Словно речная гладь сомкнулась над брошенным камнем: его больше не видно, и даже неизвестно, существовал ли он вообще на белом свете.
Она собрала свои пожитки, мы побыли некоторое время вместе перед тем, как расстаться. Она не пожелала воспользоваться моей машиной.
– Возьму такси, – тем же безразличным голосом ответила она на мое предложение.
Шофер подхватил ее чемодан, клеенчатую сумку, она села сзади, хлопнула дверцей, и такси уехало.
20 декабря мне удалось отговориться от всех приглашений к праздничному рождественскому ужину, которые я получил. Никого не видеть, никому ничего не дарить, ничего ни от кого не получать: какое счастье и покой, которые мне приходится каждый год в это время отвоевывать. Никаких женщин. Осталось, правда, воспоминание о Габриель, которое слегка тревожило меня, кое-что мне напоминало ее запах, ее бессильные слезы о невозвратимой утрате. Но я высоко ценил то счастливое состояние, которое обрел, освободившись от немногих цепей, ставших слишком тяжкими для меня, понимая, что виноват перед Габриель тем, что не стал ей опорой в ее горе. Я гнал эти мысли, как сны.
24 декабря под конец утра повалил снег, и к полудню лес, холмы и вся округа оделись в ровный и сверкающий наряд. Я открыл окно, выходящее в бухту: небо было серым, снегопад прекратился, вместе с криками ворон и шумом моторов, приглушенными легкой дымкой, поднимавшейся из долины к подножию белого леса, ворвался воздух.
Только я собирался посмотреть по телевизору часовые новости, как зазвонил телефон. Разве не отвечать? Но как-никак это было Рождество, и боязнь причинить боль кому-то, кто хочет мне что-то пожелать… Я взял трубку. Сперва там молчали. Затем по одному лишь восклицанию я узнал голос звонившего.
– Слушаю вас, Миллиган. Что вы хотите?
– О, ничего. Я ничего не хочу.
Ужасный американский акцент. Очень низкий, медленно выговаривающий слова голос. К тому же простуженный. Голос человека, который не спал и намеревается пошутить.
– Вы меня слушаете? Габриель умерла.
– Умерла? Вы шутите.
Но я тут же понял, что он говорит правду, что это в порядке вещей: и этот простуженный голос, и скорбная весть, и преходящий характер окружающего мира. Словно вспышка озарила все.
– Нет, нет, я не шучу. Габриель умерла под утро. А утром ее нашли. Ее тело.

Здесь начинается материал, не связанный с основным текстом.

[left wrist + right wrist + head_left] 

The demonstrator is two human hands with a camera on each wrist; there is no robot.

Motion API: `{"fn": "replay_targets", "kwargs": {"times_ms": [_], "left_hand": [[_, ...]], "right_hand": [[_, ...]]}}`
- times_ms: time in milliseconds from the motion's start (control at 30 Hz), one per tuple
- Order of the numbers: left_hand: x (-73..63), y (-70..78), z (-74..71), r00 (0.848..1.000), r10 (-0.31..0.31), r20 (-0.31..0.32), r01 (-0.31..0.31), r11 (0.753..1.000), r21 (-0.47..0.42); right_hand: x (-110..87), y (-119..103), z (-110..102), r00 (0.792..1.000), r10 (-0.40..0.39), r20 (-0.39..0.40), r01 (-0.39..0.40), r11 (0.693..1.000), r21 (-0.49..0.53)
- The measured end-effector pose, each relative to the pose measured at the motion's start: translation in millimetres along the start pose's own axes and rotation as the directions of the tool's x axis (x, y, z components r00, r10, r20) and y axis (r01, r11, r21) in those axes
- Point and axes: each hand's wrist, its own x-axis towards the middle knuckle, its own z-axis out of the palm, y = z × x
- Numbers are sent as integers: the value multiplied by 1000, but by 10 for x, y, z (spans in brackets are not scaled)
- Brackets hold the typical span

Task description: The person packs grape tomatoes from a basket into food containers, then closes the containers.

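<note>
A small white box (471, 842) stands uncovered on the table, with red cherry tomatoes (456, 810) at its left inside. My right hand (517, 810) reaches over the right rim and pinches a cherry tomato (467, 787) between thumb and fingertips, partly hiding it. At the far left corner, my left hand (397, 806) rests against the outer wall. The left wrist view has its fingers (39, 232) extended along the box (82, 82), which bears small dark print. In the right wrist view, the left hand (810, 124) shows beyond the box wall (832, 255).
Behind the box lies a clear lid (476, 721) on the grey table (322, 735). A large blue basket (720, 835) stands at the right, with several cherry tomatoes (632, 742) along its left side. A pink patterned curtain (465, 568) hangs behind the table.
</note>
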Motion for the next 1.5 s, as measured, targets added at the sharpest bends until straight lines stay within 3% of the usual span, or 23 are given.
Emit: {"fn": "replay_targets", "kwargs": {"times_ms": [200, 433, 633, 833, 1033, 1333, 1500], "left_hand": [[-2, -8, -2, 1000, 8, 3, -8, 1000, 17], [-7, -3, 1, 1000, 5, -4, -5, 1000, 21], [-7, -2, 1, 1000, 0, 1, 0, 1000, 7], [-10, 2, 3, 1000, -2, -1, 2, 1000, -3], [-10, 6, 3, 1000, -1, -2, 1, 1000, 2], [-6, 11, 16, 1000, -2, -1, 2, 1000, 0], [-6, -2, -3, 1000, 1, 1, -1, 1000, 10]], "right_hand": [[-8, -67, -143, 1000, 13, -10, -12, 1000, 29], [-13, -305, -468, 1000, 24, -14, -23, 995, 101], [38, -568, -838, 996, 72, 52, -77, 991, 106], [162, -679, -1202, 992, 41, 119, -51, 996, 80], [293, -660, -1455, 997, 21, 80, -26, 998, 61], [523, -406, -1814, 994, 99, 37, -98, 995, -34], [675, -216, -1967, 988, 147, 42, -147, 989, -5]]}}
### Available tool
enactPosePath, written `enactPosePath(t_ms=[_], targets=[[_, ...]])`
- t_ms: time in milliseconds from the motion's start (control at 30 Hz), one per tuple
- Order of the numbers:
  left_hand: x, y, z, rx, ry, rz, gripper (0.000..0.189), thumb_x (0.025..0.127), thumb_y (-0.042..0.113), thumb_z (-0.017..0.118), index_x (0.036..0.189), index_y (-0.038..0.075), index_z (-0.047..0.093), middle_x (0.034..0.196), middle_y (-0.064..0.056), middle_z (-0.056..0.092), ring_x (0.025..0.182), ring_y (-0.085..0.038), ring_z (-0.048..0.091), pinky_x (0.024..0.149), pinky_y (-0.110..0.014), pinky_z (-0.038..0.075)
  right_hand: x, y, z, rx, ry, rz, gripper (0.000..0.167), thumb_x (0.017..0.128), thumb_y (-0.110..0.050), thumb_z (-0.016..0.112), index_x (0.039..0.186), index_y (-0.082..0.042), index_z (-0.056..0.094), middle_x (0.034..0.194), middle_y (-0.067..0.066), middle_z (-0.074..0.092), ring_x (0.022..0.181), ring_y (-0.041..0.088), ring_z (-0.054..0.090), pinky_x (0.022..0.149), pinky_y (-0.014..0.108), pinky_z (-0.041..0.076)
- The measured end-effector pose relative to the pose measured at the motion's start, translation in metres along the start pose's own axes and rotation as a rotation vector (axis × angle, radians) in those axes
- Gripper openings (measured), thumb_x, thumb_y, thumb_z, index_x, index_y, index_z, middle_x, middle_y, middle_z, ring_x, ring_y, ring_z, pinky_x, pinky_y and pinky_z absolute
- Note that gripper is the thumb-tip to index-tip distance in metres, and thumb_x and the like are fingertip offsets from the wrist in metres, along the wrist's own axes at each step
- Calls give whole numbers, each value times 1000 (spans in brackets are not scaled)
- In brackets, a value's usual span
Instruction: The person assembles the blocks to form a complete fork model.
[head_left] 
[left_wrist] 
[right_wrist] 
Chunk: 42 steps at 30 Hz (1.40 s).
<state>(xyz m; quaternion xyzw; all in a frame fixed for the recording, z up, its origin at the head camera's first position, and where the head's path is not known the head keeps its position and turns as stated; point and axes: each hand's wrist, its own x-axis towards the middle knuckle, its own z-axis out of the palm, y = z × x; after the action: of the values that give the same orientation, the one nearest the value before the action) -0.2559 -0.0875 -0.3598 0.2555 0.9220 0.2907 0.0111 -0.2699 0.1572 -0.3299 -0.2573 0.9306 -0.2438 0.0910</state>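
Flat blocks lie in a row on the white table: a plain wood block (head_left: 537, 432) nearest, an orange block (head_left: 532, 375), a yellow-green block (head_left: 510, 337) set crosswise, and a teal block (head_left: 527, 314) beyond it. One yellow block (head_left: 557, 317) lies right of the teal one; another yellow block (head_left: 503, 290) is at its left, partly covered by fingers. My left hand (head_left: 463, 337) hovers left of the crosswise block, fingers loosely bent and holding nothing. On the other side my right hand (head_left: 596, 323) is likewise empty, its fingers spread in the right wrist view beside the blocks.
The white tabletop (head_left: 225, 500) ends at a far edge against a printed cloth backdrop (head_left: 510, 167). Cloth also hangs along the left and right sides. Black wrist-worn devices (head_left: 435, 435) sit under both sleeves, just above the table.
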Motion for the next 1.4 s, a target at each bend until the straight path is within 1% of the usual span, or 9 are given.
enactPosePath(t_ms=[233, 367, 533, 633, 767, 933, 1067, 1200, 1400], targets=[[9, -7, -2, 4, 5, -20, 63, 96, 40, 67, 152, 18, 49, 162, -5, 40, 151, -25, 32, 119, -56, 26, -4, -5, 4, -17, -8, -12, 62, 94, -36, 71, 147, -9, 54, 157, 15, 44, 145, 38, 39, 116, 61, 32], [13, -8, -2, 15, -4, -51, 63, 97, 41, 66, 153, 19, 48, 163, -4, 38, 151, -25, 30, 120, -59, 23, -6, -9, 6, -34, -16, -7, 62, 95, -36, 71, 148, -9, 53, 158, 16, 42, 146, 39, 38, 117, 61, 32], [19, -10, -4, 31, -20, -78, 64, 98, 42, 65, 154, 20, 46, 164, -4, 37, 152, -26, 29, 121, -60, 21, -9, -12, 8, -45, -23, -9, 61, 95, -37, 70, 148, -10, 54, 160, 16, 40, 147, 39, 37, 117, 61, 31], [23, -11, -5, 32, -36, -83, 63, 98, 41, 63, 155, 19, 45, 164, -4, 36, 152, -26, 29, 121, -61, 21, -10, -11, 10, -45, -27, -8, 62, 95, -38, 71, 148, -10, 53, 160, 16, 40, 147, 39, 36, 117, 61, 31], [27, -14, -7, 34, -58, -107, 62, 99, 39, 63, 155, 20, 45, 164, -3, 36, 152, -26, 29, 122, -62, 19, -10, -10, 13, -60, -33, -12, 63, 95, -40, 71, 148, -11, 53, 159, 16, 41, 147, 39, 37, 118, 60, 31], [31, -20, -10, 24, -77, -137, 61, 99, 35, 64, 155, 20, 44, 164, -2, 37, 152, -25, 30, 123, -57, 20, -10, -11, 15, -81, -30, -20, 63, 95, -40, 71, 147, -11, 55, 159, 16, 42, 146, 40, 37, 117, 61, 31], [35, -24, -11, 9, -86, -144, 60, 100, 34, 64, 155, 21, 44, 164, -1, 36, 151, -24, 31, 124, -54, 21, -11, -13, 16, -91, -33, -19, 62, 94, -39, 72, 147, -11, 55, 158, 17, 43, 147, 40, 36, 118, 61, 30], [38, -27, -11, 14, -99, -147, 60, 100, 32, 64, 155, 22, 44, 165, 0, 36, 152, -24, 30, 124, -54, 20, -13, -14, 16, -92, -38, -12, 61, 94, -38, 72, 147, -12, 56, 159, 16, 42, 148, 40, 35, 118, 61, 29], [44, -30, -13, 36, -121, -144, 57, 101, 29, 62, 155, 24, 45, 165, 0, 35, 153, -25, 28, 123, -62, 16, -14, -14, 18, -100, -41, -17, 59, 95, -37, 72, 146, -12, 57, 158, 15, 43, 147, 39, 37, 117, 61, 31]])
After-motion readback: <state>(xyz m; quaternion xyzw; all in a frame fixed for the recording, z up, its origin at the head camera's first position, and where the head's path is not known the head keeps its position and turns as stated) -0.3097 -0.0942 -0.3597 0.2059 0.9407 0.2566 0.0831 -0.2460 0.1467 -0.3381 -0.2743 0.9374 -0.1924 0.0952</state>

Она повесилась на дереве рядом с могилой сына.
Яркий свет бьет в глаза, я больше не слушаю, он вешает трубку, а может, я вешаю, не помню, – словно он быстрыми шагами удаляется по заснеженной аллее.
Габриель повесилась рядом с сыном. Простуженный голос Миллигана, оборванный телефонный разговор, распахнутое окно, тишина, слышно лишь, как сыплется с небес мелкая крупа и тут же тает на крыше, образуя капель.
Несколько минут я неподвижно стою среди этой тишины, нарушаемой лишь звуком сыплющегося снега, ослепнув и оглохнув, да и что бы я мог услышать? Как мышка вылезает из норки в подтаявшем снегу, или как муха ошиблась временем года и вдруг деловито закружила в попеременно то холодном, то теплом воздухе комнаты, или как капли падают с крыши и тонут в тонком слое снега, покрывающего землю, если долетят до нее, а не растворяются в слепящем и непереносимом свете дня? Я закрываю окно с чувством облегчения, которого не испытывал с детства: в первый день каникул, когда впереди было долгое-долгое лето.